Your objective: Restate the listing below word for word. No picture belongs in the result.

++++ Supplied data ++++

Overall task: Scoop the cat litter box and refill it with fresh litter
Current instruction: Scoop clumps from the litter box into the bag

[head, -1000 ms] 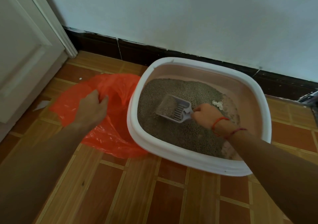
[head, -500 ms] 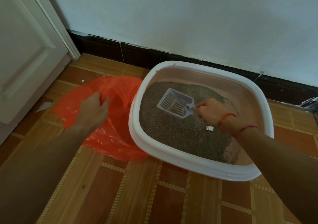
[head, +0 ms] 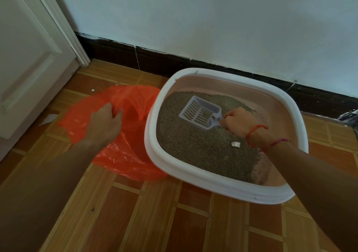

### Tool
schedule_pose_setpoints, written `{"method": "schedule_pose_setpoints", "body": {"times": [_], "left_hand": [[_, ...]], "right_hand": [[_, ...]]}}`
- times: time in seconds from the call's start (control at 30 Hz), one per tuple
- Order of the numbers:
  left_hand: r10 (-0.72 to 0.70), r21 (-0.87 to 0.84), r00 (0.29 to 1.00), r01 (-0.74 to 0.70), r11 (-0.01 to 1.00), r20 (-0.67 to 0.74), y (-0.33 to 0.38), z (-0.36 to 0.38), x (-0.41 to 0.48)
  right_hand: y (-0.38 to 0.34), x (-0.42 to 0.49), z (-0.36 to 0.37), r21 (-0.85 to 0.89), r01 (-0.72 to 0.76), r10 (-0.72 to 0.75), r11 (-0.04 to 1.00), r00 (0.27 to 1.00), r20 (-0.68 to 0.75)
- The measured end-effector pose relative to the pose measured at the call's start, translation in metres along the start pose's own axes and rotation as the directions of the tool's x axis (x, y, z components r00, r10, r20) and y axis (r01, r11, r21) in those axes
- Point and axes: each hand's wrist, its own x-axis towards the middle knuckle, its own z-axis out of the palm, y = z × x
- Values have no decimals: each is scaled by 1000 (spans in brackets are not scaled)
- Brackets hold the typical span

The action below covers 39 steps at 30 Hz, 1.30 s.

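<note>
Scoop (head: 200,112): over litter (head: 193,145) in box (head: 222,186), handle clenched in right hand (head: 239,122). Left hand (head: 105,124): closed on bag (head: 124,155), beside box. 1 white clump (head: 236,144): near right wrist.

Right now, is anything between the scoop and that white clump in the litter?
Nothing visible. The scoop, held by the right hand, sits over open litter; the white clump lies uncovered on the surface, nearer the camera, just below that hand's wrist.
</note>
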Motion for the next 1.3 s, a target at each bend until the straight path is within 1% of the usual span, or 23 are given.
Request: {"method": "schedule_pose_setpoints", "body": {"times": [0.2,0.33,0.5,0.7,0.8,0.87,0.93,1.0,1.07,1.13,1.2,1.3], "left_hand": [[-2,1,1000,2,1000,-7,0,0,1],[1,14,1000,-1,1000,-10,-2,0,2],[-1,2,1000,1,1000,-4,-6,-2,6],[1,16,999,0,1000,-34,-7,-13,7],[10,27,999,-9,1000,-37,-8,-21,8],[22,37,999,-20,999,-39,-9,-27,9],[30,57,999,-27,998,-45,-10,-33,10],[31,30,999,-30,999,-42,-13,-38,11],[34,18,998,-33,999,-51,-17,-41,12],[43,43,996,-40,998,-78,-20,-41,14],[50,50,995,-46,998,-89,-22,-40,15],[48,13,995,-47,999,-84,-26,-40,16]], "right_hand": [[-1,0,0,-13,7,-7,1000,1000,0],[-6,-1,0,-24,43,-43,999,999,12],[-31,-13,2,-27,184,-180,983,979,97],[-79,-17,10,-92,333,-308,939,927,211],[-107,-16,16,-178,389,-338,904,905,259],[-126,-14,21,-258,431,-369,865,893,256],[-145,-15,25,-379,480,-415,791,877,244],[-165,-20,30,-468,514,-439,719,858,267],[-182,-24,37,-507,551,-459,663,834,307],[-194,-25,46,-524,571,-468,632,820,329],[-203,-25,56,-532,573,-470,623,818,331],[-213,-24,69,-531,585,-456,612,811,367]]}}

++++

Output for this exercise:
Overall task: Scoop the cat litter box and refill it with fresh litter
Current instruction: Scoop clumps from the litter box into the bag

[head, -1000 ms] 
[head, -500 ms] 
[head, +0 ms] 

### Tool
schedule_pose_setpoints, written `{"method": "schedule_pose_setpoints", "body": {"times": [_], "left_hand": [[_, ...]], "right_hand": [[_, ...]]}}`
- times: time in seconds from the call's start (control at 30 Hz), one per tuple
- Order of the numbers:
  left_hand: r10 (-0.72 to 0.70), r21 (-0.87 to 0.84), r00 (0.29 to 1.00), r01 (-0.74 to 0.70), r11 (-0.01 to 1.00), r20 (-0.67 to 0.74), y (-0.33 to 0.38), z (-0.36 to 0.38), x (-0.41 to 0.48)
  right_hand: y (-0.38 to 0.34), x (-0.42 to 0.49), z (-0.36 to 0.37), r21 (-0.85 to 0.89), r01 (-0.72 to 0.76), r10 (-0.72 to 0.75), r11 (-0.04 to 1.00), r00 (0.27 to 1.00), r20 (-0.68 to 0.75)
- The measured end-effector pose relative to the pose measured at the call's start, translation in metres along the start pose's own axes and rotation as the directions of the tool's x axis (x, y, z components r00, r10, r20) and y axis (r01, r11, r21) in those axes
- Point and axes: each hand's wrist, its own x-axis towards the middle knuckle, its own z-axis out of the palm, y = z × x
- Values have no decimals: each is scaled by 1000 (spans in brackets are not scaled)
- Brackets hold the typical span

The action below covers 39 steps at 30 Hz, 1.30 s.

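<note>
Scoop (head: 200,112): over litter (head: 193,145) in box (head: 222,186), handle clenched in right hand (head: 239,122). Left hand (head: 105,124): closed on bag (head: 124,155), beside box. 1 white clump (head: 236,144): near right wrist.

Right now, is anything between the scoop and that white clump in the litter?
Nothing visible. The scoop, held by the right hand, sits over open litter; the white clump lies uncovered on the surface, nearer the camera, just below that hand's wrist.
</note>
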Motion for the next 1.3 s, a target at each bend until the straight path is within 1% of the usual span, or 23 are given.
Request: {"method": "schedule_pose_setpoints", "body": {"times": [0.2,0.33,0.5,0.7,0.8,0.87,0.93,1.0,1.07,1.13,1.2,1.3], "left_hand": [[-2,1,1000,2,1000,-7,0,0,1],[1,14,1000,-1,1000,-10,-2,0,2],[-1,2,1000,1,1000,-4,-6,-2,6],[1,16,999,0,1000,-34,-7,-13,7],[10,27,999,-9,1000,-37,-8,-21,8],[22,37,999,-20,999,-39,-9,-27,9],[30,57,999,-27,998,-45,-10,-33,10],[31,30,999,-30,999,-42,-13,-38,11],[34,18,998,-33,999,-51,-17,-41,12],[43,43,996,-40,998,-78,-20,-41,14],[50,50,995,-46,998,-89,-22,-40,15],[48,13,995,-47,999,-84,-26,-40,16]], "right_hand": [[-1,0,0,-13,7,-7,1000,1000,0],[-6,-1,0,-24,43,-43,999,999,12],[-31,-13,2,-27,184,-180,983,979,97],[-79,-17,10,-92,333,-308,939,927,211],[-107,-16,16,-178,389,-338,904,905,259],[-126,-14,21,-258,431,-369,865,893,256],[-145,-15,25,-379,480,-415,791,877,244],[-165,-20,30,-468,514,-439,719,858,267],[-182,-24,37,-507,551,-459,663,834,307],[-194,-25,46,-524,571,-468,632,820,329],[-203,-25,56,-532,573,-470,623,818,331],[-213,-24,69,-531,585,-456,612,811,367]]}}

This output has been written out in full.